Errada, porque colecistite aguda costuma dar dor em hipocôndrio direito com sinal de Murphy positivo e não explica bem a lipase tão elevada.
- B)Pancreatite aguda.
Certa, pois a paciente tem dor abdominal típica em andar superior associada a elevação de amilase e lipase, quadro clássico de pancreatite aguda.
- C)Pancreatite crônica.
Errada, porque pancreatite crônica costuma cursar com dor recorrente, perda funcional e, muitas vezes, insuficiência pancreática, não com esse surto agudo enzimático.
- D)Apendicite.
Errada, porque apendicite geralmente começa em dor periumbilical e migra para fossa ilíaca direita, além de não justificar o padrão laboratorial pancreático.
- E)Isquemia mesentérica.
Errada, porque isquemia mesentérica costuma causar dor desproporcional ao exame e, em geral, tem outro contexto clínico, sem esse perfil típico de enzimas pancreáticas.
Gabarito: B
O quadro é bem compatível com pancreatite aguda: dor forte em andar superior do abdome, com náuseas e vômitos, além de aumento importante de amilase e, principalmente, lipase.
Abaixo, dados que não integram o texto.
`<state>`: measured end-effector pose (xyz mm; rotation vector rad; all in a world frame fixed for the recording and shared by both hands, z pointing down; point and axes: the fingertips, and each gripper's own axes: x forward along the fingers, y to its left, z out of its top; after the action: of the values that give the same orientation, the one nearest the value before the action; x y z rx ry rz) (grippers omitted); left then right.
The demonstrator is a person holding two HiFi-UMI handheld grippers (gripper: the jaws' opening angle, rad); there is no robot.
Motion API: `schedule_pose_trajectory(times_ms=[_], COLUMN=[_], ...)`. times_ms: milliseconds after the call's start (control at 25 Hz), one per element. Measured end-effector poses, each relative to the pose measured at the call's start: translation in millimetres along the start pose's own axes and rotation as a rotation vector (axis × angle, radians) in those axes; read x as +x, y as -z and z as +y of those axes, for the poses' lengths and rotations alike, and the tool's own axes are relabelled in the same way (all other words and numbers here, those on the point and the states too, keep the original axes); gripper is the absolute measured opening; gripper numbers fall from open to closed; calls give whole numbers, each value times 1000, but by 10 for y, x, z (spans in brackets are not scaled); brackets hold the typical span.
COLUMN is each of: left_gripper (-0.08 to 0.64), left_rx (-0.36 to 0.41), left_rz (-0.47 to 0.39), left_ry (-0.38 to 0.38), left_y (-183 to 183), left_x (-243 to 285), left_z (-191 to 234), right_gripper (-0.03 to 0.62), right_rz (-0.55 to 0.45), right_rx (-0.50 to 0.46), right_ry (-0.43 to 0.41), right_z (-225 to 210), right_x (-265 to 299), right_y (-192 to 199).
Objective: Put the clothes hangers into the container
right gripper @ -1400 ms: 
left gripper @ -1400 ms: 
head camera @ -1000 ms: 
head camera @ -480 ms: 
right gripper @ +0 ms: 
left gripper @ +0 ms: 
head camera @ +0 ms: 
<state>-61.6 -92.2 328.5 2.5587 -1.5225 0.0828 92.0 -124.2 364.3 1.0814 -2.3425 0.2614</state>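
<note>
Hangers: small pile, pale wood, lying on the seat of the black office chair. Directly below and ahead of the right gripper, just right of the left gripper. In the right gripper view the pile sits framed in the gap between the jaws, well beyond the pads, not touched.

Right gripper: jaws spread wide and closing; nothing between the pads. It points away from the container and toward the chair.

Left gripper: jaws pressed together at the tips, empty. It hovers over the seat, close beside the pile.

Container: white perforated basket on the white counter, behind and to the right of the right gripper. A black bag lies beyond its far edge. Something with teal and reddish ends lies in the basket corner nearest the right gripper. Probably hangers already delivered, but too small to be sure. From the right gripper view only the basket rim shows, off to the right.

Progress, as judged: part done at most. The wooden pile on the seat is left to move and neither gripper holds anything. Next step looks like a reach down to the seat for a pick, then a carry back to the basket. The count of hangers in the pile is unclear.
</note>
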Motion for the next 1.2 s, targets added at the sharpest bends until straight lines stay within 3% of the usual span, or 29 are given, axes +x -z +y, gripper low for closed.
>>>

Em prova, lipase elevada costuma pesar bastante porque é mais específica para pancreatite do que a amilase. Aqui, o exame físico mostra dor à palpação profunda em epigástrio, sem sinal de Murphy, o que afasta um pouco colecistite como principal hipótese. A paciente também tem fatores de risco bem sugestivos, como obesidade e triglicerídeos elevados. Hipertrigliceridemia é causa clássica de pancreatite aguda quando muito alta, e mesmo valores moderadamente aumentados podem aparecer no contexto da crise. Além disso, o fato de negar álcool tira uma causa comum, mas não muda o diagnóstico sindrômico, que continua sendo pancreatite aguda. Na prática, o diagnóstico de pancreatite aguda costuma ser feito com base em 2 de 3 critérios: dor abdominal típica, elevação de amilase ou lipase acima de 3 vezes o limite superior da normalidade, e achados compatíveis em imagem. Nesta questão, já temos dor típica e enzimas elevadas, então não precisa de tomografia para fechar a ideia principal. A banca quer que voce reconheça o conjunto clínico-laboratorial. Por isso, a alternativa B é a correta. O caso não descreve o padrão de uma doença crônica, nem de apendicite, nem de isquemia mesentérica. É o clássico quadro agudo pancreático, com a lipase praticamente gritando o diagnóstico.